Bingo: Violence; Passport: Bush noir
Denizen is one of the most disturbing books I have ever read. I bought it thinking I was getting another “bush noir” – an Australian crime subgenre focussed on rural murders. What I actually got was a lot more interesting, but also much more confronting. I think my Kindle skipped over the warning at the front that “this book depicts mental ill health and self harm” as its dark turn took me by surprise.
The narrative has a familiar crime shape. A young man, Parker, becomes a father and sees his “past unfurling like a roll of carpet, disappearing into a vast and hypnotic blackness”. Fragments of memory make him sick with fear. James McKenzie Watson is a master of foreshadowing, creating a sense of menace right from the start, which is immediately heightened with emotionally loaded flashbacks from Parker’s childhood. As adult Parker heads back home, memories and contemporary events collide.
Parker is a beautifully written character, his internal reality always clear to the reader, even when its alignment with the outside world becomes refracted. I felt for this odd boy, teen and man as his family’s lack of emotional resources and his small town’s lack of material resources set him on a path to terrible events.
As in many novels, Mackenzie Watson puts his central message in the mouth of a character, in this case a teacher who meets up with adult Parker in a cafe.

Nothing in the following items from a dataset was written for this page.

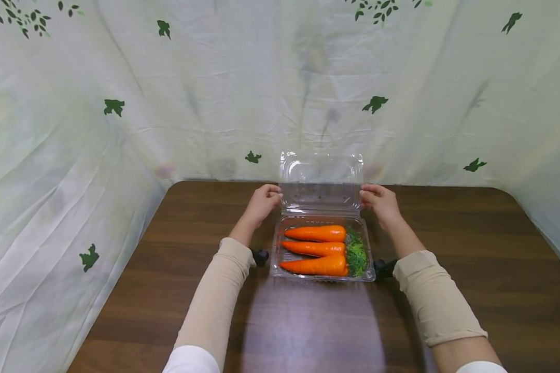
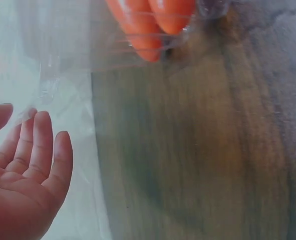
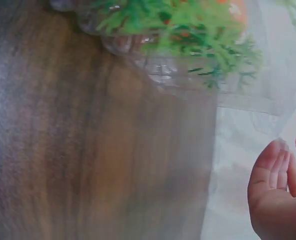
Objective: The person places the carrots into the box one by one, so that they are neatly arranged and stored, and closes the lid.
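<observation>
A clear plastic clamshell container (image 1: pixel 276 269) sits on the table with its lid (image 1: pixel 321 197) raised at the back. Three orange carrots (image 1: pixel 315 249) lie side by side in its base, leafy green tops (image 1: pixel 356 254) to the right. My left hand (image 1: pixel 263 203) pinches the lid's left edge between thumb and fingertips; in the left wrist view this hand (image 2: pixel 32 170) has its palm showing. At the opposite edge, my right hand (image 1: pixel 381 203) pinches the lid the same way. In the right wrist view, the fingertips of that hand (image 3: pixel 275 195) meet the clear rim.
The brown wooden table (image 1: pixel 168 290) has its far edge just behind the lid. A pale curtain (image 1: pixel 214 103) with green leaf and bird prints hangs behind and at both sides. Dark wrist devices (image 1: pixel 260 257) show beside the container.
</observation>
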The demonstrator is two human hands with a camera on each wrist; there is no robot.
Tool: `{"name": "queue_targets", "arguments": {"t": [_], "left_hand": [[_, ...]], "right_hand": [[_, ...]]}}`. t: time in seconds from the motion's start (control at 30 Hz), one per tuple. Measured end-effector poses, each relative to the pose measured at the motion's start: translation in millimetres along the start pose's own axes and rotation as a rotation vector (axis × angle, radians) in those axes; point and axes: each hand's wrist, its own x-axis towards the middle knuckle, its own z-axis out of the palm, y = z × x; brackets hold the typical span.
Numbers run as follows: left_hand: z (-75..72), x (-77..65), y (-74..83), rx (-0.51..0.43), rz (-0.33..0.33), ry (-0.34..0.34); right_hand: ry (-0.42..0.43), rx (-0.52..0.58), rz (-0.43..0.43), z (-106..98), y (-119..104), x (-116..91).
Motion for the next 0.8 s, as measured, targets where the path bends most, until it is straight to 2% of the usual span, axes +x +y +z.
{"name": "queue_targets", "arguments": {"t": [0.1, 0.23, 0.5, 0.8], "left_hand": [[-1.8, -0.2, 5.7, -0.022, -0.009, 0.008], [-2.3, -0.1, 13.8, -0.058, -0.006, 0.027], [-6.5, -3.7, 28.2, -0.099, 0.049, 0.049], [-12.6, -13.2, 40.5, -0.068, 0.113, 0.034]], "right_hand": [[0.006, 0.003, -0.017, 0, -5, 0], [0.018, 0.063, -0.042, 0, -12, -1], [0.009, 0.106, -0.177, 1, -26, -7], [-0.051, 0.147, -0.289, -5, -41, -19]]}}
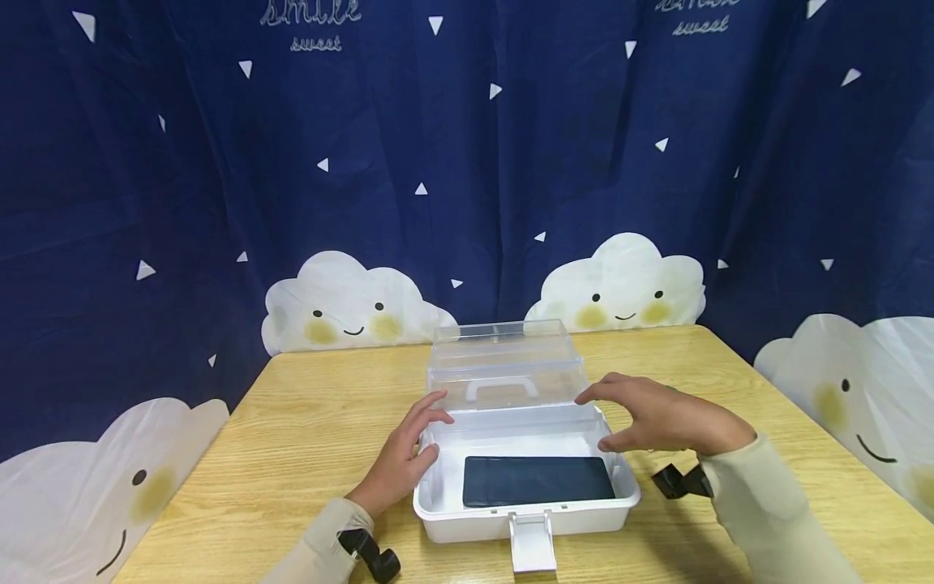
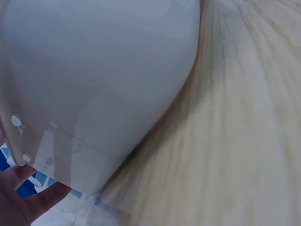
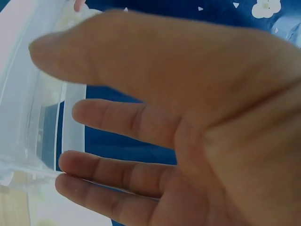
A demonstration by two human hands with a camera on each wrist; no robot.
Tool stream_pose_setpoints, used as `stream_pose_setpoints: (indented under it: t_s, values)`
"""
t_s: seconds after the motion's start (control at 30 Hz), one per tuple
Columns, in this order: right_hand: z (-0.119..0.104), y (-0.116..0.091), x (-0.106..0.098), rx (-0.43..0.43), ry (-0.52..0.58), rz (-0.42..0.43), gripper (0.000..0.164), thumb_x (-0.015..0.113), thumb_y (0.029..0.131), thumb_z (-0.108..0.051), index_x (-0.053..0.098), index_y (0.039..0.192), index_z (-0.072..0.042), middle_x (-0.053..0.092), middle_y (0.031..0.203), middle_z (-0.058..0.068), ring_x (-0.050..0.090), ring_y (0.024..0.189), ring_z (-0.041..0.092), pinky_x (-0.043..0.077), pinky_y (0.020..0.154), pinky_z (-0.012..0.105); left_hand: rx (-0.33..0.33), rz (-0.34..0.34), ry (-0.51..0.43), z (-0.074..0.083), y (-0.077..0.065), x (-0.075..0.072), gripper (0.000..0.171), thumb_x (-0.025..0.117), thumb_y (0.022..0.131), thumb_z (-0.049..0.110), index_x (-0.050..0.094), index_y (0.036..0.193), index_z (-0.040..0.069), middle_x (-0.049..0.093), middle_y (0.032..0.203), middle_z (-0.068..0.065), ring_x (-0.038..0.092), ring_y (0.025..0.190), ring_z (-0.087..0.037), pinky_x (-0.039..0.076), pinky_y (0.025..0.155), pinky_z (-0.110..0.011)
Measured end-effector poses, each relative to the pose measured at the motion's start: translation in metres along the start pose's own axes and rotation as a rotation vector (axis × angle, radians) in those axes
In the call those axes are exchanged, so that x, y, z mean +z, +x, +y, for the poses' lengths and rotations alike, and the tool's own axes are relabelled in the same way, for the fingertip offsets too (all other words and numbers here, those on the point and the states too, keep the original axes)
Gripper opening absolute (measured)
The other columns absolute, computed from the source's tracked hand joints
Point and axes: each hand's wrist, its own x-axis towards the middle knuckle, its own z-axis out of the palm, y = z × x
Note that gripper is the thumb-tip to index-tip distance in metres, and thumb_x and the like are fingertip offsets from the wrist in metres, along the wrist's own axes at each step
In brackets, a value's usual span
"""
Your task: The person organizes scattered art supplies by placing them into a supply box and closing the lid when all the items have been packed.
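A white plastic storage box (image 1: pixel 521 526) stands on the table with its clear lid (image 1: pixel 503 349) tipped back and its front latch (image 1: pixel 533 543) hanging down. Inside, toward the front, lies a dark, flat rectangular object (image 1: pixel 538 481) with rounded corners. My left hand (image 1: pixel 401 458) is at the box's left rim, fingers spread and loosely bent. In the left wrist view its fingers (image 2: pixel 47 200) show beyond the box's white side. Over the right rear corner my right hand (image 1: pixel 657 414) is held with thumb and fingers apart. Nothing sits between them in the right wrist view.
The wooden table (image 1: pixel 328 414) extends to both sides of the box. Behind it hangs a dark blue curtain (image 1: pixel 467 162) with white triangles and smiling clouds. A small green thing (image 1: pixel 671 388) shows just behind my right hand.
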Motion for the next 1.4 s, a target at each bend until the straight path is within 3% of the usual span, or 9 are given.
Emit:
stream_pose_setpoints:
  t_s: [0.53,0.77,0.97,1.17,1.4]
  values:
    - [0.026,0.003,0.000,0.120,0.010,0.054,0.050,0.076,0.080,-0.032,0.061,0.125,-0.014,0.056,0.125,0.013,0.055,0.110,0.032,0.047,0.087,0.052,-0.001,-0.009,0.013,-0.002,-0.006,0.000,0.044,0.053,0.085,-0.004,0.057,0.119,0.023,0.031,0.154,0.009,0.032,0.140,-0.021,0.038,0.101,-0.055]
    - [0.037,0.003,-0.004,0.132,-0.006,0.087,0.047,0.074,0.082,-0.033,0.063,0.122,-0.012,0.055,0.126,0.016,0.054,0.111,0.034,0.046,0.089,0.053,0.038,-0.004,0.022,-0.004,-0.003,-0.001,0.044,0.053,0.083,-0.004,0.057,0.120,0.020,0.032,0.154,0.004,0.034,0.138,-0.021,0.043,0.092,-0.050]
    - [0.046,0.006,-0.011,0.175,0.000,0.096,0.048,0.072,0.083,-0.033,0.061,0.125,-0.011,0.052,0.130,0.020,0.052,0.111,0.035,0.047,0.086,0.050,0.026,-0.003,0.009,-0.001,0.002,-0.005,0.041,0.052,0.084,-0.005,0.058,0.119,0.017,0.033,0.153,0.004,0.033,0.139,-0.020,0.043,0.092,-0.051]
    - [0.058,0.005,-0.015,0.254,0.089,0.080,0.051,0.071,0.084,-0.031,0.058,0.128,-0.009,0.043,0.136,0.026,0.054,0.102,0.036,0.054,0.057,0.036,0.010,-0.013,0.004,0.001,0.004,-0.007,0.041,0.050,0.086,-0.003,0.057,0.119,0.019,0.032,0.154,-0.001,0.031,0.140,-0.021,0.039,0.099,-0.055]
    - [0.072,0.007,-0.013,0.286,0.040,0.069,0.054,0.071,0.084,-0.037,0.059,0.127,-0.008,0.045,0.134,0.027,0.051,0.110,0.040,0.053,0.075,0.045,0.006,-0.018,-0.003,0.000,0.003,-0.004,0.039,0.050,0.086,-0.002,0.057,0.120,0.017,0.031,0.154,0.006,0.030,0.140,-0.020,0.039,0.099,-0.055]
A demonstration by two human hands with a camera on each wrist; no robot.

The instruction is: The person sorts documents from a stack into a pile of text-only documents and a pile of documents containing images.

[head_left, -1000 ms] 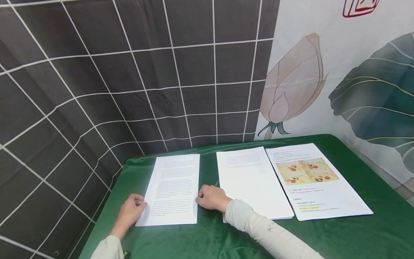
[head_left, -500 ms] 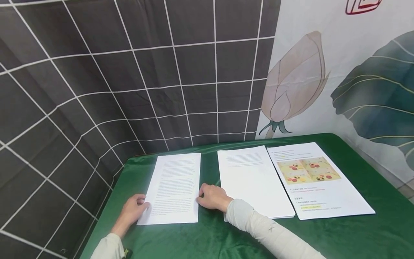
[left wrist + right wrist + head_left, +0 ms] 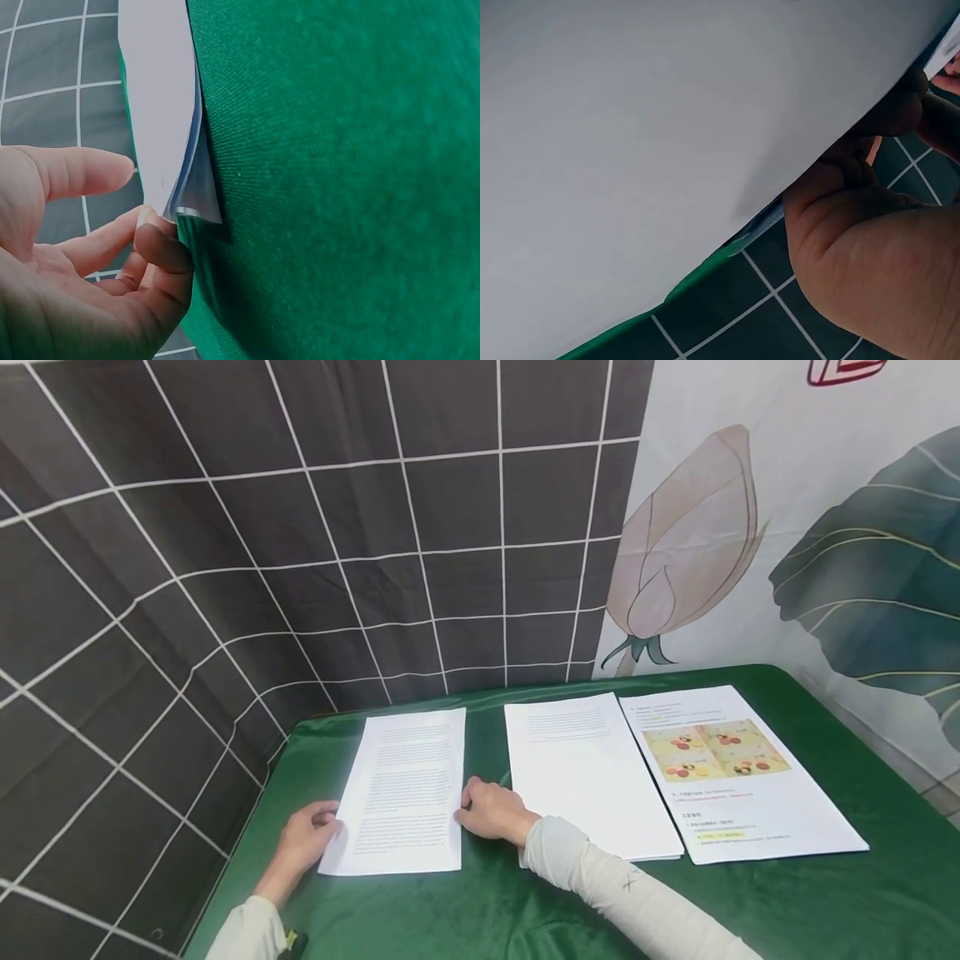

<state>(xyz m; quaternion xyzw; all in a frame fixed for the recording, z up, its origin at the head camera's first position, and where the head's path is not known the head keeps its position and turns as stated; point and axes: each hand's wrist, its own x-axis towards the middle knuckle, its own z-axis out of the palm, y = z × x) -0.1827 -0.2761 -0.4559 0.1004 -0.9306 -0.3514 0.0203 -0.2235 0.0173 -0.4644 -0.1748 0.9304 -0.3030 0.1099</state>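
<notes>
A stack of printed paper sheets [image 3: 405, 785] lies at the left of the table between both hands. My left hand [image 3: 302, 845] is at its left edge; in the left wrist view, loosely bent fingertips [image 3: 154, 225] touch the edge near a slightly raised corner, while the thumb stays apart from them. My right hand [image 3: 497, 810] is at the stack's right edge, thumb and bent index finger close against it. A mostly blank stack [image 3: 592, 793] lies beside and partly behind the right wrist. In the right wrist view, white paper and shadow hide part of the right hand's fingers.
At the right lies a document with a coloured picture [image 3: 750, 827], next to the mostly blank stack. A green cloth [image 3: 420, 918] covers the table. A dark grid-patterned curtain [image 3: 360, 527] hangs along the back and left sides; a floral cloth hangs at the back right.
Both hands stay at the left stack's side edges with hardly any movement. The whole head view has shifted slightly, and the stacks keep their places on the table.
</notes>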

To paraphrase, rural Australia is a bleak place in constant argument with itself. Its inhabitants are in love with how harsh and dangerous the environment is, but their pride in their toughness shuts down any complaint. Generations of families tough it out in misery and destitution, handing trauma down their line, medicated only with drink and drugs. If Parker had grown up somewhere else, he might have got the help he needed.
This is an excellent book, but don’t skip the warning.